Other countries proceed in different ways
At the same time, several countries are setting up regulatory frameworks for mining, owning, trading and sending cryptocurrencies. In some cases, their new rulebooks could lead to digital forms of legal tender, either directly like El Salvador or through Bitcoin-backed official currencies like in the Central African Republic.
For example, the European micronation of Andorra approved crypto legislation in early June that allows the government to issue its own digital token. The landlocked state isn’t about to replace the euro with a Bitcoin clone anytime soon, but these small steps could lead in that direction. Furthermore, the Andorran government officially considers cryptocurrencies a form of currency and not an investment asset.
In South America, the government of Paraguay recently approved a comprehensive set of crypto regulations with a different focus. The bills didn’t say much about treating Bitcoin-like cryptos as an official currency, but they cleared the way for crypto mining businesses to set up in Paraguay. The country has plenty of green energy, generated by the huge Usina and Itaipu hydroelectric dams. Using excess energy in Bitcoin mining facilities can make economic sense. The country currently exports reserve power to Brazil for pennies on the dollar, and a crypto-mining option could be more profitable.
Is this a good time to buy cryptocurrencies?

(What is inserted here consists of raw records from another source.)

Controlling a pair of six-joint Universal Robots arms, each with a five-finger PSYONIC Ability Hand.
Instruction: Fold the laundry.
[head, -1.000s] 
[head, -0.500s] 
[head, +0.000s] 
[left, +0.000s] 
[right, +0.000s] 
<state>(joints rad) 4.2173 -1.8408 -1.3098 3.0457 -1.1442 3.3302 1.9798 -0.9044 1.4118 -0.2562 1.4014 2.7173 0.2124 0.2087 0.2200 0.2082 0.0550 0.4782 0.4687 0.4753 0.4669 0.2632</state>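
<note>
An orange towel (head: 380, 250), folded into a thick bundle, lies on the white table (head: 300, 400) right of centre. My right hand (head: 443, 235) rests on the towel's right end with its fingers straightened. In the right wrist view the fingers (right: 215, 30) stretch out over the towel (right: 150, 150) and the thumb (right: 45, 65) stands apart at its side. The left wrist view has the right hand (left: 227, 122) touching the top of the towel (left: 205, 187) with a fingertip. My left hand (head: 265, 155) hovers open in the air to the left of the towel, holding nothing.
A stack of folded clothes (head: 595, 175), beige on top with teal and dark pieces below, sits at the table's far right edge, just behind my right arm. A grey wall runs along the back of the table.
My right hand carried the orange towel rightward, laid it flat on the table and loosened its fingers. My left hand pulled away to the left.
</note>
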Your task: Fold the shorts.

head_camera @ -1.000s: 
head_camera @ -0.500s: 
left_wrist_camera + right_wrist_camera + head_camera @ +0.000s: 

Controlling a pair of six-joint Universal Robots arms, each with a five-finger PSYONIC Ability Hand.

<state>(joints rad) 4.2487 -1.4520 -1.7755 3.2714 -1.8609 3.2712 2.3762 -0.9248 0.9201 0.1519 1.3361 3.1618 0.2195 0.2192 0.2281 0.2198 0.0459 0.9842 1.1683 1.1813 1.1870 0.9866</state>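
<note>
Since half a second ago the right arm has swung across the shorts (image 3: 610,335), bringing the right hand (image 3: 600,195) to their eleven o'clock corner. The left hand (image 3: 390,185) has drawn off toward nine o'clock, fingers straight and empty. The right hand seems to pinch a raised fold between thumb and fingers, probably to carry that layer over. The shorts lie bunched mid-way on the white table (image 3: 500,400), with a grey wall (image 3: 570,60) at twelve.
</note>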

In the summer of 2022, the world came a little closer to usable digital currency systems on a global scale. This work is important for reasons ranging from consumer protection to deep institutional investor interest, and it’s okay if it takes some time. After all, getting it done is more important than getting it done quickly. Meanwhile, Ethereum will perform its long-awaited “Merge” in September.
All in all, the reasons to take crypto investing seriously are piling up, and tokens are still cheap. Bitcoin and Ethereum look like solid buys right now – as long as you don’t mind dealing with a bumpy road in the months ahead. It takes time to build a stable regulatory system in the long term.